While some of the points in this series are specific to Microsoft’s own peculiar corporate culture, others are more widely applicable. He starts by identifying the #1 issue for telecommuters as whether you can focus on work at home. This agrees with my own experience; some people are naturals at balancing the competing pressures of working in the same space with family and other distractions, while it drives others crazy. If you can’t get over this hurdle, all the fancy technology and email tricks in the world won’t save you.
Effective communication is the backbone of the telecommuter’s life, and Chris has a lot of valuable advice to share here. Among his key points:
- Over-communicate: if you’re not there in person, you miss out on all the informal hallway and lunch conversation, so you need to make up for that by sending more short notes and messages.
- Offer to take the meeting notes. That way, if you have to ask for repeats and clarifications, you’re doing it to get good notes, not because you’re an annoying remote person.
- Keep your emails short, with good subjects and summaries
- Get everyone on your team using IM
Chris also has a balanced view of telecommuting. In the Microsoft corporate culture, he does see it as a barrier to promotions; he’s willing to balance this off against the dual freedom to spend more time with his family and to avoid picking up some tasks that would only end up on his plate to look good at review time.

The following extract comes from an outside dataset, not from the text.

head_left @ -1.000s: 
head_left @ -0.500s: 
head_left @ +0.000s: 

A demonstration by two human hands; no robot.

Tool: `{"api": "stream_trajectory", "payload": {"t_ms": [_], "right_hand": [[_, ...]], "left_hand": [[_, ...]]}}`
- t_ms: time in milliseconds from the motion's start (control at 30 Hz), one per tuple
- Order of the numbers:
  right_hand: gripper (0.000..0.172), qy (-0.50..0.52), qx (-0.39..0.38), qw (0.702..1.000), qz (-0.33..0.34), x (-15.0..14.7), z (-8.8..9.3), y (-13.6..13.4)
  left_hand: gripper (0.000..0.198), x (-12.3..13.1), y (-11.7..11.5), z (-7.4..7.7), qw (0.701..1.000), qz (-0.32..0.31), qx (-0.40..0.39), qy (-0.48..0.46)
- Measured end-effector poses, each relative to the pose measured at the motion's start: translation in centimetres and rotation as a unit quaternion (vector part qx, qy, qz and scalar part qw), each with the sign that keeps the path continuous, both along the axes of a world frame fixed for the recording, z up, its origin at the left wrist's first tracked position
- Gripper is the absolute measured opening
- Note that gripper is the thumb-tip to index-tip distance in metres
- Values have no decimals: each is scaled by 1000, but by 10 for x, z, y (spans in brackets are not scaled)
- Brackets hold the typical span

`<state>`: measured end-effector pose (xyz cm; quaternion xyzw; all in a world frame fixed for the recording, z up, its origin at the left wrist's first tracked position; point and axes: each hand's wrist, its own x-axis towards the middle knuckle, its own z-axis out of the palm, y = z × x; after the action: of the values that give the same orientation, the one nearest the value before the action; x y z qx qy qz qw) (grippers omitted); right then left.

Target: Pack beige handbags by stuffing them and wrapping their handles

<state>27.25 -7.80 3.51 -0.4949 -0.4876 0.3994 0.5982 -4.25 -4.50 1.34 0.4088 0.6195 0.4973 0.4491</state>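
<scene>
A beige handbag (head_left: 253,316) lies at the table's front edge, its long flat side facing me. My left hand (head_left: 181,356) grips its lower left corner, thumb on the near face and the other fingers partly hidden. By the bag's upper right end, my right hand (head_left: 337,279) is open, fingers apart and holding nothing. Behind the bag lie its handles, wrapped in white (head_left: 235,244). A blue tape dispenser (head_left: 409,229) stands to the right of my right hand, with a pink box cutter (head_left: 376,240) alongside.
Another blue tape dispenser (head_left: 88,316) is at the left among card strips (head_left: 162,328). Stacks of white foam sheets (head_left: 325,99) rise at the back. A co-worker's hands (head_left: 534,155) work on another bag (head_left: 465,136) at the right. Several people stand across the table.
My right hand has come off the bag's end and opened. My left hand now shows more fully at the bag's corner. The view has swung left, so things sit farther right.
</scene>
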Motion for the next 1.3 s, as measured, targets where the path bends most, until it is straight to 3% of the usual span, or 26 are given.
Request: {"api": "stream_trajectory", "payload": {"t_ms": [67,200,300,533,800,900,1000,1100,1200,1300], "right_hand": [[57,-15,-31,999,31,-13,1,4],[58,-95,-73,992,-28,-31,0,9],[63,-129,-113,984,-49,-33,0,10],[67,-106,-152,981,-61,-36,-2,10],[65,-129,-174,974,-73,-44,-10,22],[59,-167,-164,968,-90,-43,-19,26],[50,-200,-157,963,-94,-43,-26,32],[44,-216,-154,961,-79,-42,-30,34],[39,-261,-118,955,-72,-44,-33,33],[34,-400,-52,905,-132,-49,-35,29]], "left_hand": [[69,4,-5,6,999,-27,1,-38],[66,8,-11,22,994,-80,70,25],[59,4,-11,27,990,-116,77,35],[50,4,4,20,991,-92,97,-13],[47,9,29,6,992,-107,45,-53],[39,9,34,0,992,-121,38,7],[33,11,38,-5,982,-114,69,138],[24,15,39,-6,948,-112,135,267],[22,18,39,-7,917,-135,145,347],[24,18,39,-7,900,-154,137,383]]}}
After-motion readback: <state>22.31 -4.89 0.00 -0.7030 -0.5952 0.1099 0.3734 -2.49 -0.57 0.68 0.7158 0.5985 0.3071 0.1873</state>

That’s the sort of decision that each telecommuter needs to make, based on their own needs, desires, and workplace culture. Also interesting is his final conclusion: even in a company as soaked in technology as Microsoft, he thinks working remotely “is about 50% as good as being there.” Clearly there are many people and companies working to up that number, but there’s still plenty of room for improvement.
We’ve offered advice before on how to convince your boss to allow telecommuting. If you’re unsure whether you actually want to push for that result, reading this set of articles might convince you one way or the other.